+++ The data

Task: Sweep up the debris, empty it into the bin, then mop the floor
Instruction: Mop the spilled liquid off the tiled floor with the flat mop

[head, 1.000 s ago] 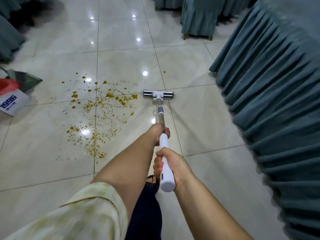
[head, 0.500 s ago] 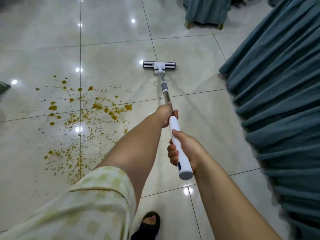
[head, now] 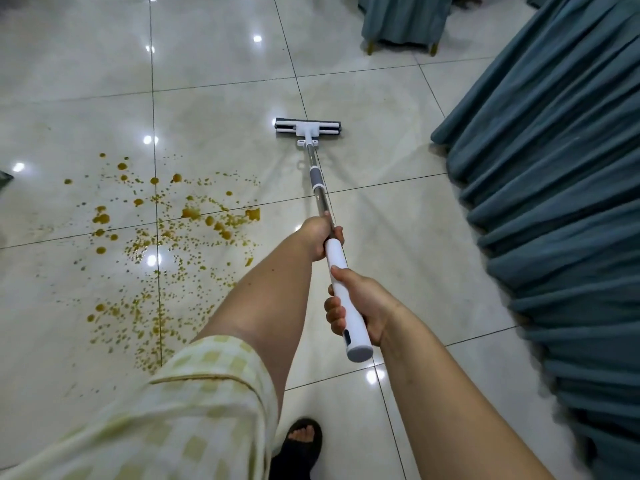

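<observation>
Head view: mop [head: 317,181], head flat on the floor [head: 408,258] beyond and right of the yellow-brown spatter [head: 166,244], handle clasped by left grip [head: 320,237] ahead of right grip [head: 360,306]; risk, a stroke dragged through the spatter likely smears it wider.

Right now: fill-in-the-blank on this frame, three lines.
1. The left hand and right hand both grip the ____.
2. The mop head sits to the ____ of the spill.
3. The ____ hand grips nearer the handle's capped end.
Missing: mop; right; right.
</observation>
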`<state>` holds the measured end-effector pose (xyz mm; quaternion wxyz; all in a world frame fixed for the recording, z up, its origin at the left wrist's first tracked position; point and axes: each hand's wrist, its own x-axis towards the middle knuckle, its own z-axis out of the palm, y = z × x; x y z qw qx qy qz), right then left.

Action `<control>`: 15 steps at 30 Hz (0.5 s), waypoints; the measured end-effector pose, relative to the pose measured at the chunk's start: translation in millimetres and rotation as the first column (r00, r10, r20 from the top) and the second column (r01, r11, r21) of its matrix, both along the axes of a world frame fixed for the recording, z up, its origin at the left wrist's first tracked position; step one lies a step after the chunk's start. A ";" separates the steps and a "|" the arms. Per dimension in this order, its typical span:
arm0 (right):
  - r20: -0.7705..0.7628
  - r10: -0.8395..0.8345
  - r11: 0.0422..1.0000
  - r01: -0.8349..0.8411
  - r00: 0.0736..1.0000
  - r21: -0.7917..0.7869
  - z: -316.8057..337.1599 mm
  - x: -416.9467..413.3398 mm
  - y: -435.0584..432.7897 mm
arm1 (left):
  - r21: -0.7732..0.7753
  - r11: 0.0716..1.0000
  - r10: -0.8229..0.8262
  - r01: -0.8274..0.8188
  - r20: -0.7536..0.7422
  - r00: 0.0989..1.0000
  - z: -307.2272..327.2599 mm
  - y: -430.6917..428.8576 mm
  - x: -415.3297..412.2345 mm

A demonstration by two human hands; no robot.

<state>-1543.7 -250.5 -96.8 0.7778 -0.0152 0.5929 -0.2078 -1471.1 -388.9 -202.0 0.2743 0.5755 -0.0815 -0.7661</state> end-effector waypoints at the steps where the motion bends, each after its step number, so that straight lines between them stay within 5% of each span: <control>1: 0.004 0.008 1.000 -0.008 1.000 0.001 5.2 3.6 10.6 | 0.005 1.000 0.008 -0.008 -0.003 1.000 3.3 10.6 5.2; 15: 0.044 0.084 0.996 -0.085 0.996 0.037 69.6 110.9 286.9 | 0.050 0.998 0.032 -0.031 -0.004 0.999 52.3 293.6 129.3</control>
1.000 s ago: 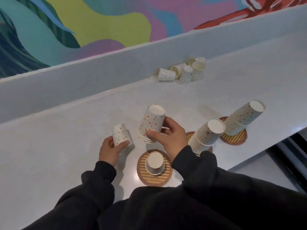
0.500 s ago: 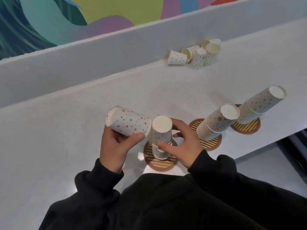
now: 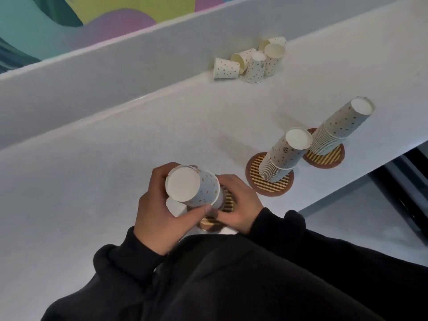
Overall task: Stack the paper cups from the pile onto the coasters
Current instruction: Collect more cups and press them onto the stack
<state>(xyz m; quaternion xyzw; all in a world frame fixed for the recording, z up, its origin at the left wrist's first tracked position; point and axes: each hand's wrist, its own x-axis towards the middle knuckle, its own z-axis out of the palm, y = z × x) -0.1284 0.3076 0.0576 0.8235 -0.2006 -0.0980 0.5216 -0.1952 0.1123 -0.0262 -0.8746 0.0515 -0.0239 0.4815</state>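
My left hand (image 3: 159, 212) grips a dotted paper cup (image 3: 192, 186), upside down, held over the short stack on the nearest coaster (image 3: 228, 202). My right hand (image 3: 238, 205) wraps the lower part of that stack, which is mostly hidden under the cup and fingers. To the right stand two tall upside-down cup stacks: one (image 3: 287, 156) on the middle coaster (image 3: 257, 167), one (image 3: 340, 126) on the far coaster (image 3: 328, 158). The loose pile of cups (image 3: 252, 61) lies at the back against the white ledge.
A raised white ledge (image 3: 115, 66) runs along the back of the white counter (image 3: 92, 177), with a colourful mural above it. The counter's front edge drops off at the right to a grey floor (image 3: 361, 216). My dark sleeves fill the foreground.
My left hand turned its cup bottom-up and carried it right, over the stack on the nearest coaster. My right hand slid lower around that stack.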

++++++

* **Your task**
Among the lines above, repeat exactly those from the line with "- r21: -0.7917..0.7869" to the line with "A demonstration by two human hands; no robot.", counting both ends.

* **Task solution**
  - r21: -0.7917..0.7869
  - z: -316.8057..337.1599 mm
  - x: -416.9467..413.3398 mm
  - y: -435.0584..432.7897 mm
arm1 (left):
  - r21: -0.7732..0.7753
  - r11: 0.0716..1.0000
  - r10: -0.8229..0.8262
  - r01: -0.8274..0.8188
  - r20: -0.7536..0.7422
  - r00: 0.0989..1.0000
  - z: -307.2272..327.2599 mm
  - y: -430.6917..428.8576 mm
  - x: -415.3297..412.2345 mm

A demonstration by two human hands; no robot.

There is no more to the exercise.